乾竜馬が車窓からスカイツリーを見てため息をつく。
「はぁーーーー……、いつのまにやらこんな建物ができてたんだなあ」
「なに?おじさん、スカイツリー見たことないの?」
「いやテレビ観ないし新聞では知ってるけど。いやはや、オレも歳をとるもんだ」
とうきょうスカイツリー駅を降り立つ。
あの世界の境界に足を踏み入れた。
その瞬間、乾竜馬は消えた。
やはり、竹簡を持っていないとダメか。
「白秋、テレパシー使ってくれ」
「ヨシ!おーーーーい!しゅうこちゃーん!いぬいりょーまをつれてきたよーー!」
「私ならここに居るわ」
建物の影から白いタイツの足がのぞいたと思った瞬間、桜山周子がふわりと軽くでてきた。
「そんなに大きい声を出さなくても。テレパシーってそういうものじゃないでしょ?羽鳥冬樹の耳は無事かしら」
「周子ちゃん!乾のオジさん連れてきたんだけど、こっちの世界には来られないみたいなんだ。周子ちゃんいま意識体?こっちに来られないかな」
「わかったわ。いまは意識体だから、結界の外で待ち合わせましょう。場所はいいところ知らない?」
「北千住駅の地下のスタバ知ってる?東部線北千住駅改札内で本屋の隣の。あそこなら周子チャンでもわかりやすいかも」
「北千住駅の地下のすたば?東部線北千住駅。改札を出ないところね。探してみるわ」
この子、スタバを知ってるだろうか。圧倒的な知識を持ちながら、女子中学生としての常識はいささか不安がある。自分は補足した。

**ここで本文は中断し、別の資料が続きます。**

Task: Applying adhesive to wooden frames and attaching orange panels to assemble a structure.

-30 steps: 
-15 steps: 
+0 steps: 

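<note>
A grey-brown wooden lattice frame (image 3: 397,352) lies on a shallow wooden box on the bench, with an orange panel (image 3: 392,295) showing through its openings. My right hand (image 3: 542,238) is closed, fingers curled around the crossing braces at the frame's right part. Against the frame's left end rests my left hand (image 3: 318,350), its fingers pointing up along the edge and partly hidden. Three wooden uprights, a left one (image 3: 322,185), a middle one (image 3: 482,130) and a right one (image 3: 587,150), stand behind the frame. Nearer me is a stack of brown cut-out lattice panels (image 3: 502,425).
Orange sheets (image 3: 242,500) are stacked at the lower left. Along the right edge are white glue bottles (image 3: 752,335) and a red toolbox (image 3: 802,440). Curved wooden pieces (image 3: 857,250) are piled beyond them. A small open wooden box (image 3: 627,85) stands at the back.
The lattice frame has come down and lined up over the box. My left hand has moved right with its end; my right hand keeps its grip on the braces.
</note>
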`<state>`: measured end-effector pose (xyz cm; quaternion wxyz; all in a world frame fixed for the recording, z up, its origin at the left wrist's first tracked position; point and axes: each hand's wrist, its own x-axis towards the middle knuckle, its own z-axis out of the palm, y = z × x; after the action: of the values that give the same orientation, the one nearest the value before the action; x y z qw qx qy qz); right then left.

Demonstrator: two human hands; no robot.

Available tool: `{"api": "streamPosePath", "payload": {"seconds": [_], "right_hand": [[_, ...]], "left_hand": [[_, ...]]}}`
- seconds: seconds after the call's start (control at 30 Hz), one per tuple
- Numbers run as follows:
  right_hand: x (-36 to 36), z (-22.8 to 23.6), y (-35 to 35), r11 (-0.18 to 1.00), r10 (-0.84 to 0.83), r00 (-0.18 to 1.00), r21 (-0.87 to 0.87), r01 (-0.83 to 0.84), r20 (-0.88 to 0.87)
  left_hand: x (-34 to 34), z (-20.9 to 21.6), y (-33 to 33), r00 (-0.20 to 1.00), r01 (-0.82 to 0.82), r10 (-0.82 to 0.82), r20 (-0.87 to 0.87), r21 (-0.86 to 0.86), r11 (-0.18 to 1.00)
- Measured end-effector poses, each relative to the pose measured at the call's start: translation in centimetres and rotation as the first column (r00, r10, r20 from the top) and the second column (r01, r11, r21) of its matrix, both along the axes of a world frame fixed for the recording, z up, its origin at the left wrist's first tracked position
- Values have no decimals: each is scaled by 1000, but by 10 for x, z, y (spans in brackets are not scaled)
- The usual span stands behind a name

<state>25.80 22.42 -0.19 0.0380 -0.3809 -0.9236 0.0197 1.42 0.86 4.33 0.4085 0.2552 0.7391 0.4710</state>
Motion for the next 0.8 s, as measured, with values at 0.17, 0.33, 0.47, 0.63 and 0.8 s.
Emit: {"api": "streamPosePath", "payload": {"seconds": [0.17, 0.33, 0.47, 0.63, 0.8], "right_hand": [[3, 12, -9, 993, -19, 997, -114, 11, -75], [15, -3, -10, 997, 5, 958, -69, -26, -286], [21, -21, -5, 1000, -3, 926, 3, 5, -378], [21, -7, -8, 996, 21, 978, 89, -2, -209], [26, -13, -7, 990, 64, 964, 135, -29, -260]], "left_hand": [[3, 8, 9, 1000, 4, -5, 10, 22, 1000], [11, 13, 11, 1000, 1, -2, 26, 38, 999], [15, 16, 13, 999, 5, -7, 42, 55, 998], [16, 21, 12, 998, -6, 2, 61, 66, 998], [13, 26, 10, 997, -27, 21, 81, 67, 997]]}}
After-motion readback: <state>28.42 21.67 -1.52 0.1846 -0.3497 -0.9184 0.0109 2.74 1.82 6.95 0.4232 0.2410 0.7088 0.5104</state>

「改札から出ないでね。迷子になったら探すから。それから正式名称は、スターバックスカフェだよ」
「過保護か」
「スターバックスカフェ。わかったわ」
「じゃあ、またあとでね」
現実世界に帰る、ふたたび乾竜馬を捕まえて、北千住駅のスタバに連行した。
「え?オレ、半纏のままスタバ行くの?所持金もそんなにないよ?帰りの切符代も必要なんでしょ?え?なんで?」
「おじさん、どうせ暇なんでしょ?
春人が奢ってくれるから付き合ってよ」
「ええ?!支払いは自分ですか??」
「ウンウン。女の子2人にならともかく、オッサンに奢るのはいい気持ちがしないよな」
「何言ってんの。白秋も出すの。私は社会人だから、周子ちゃんの分を出すわ」
「えええ?周子チャンの分奢らせてよ」
「それなら自分も立候補」
「じゃあ、3人で全員分割り勘しましょ」
年末年始の郵便局のバイト代はまだある。
千夏、白秋、そして乾竜馬とともに北千住駅のスターバックスで桜山周子の到着を待った。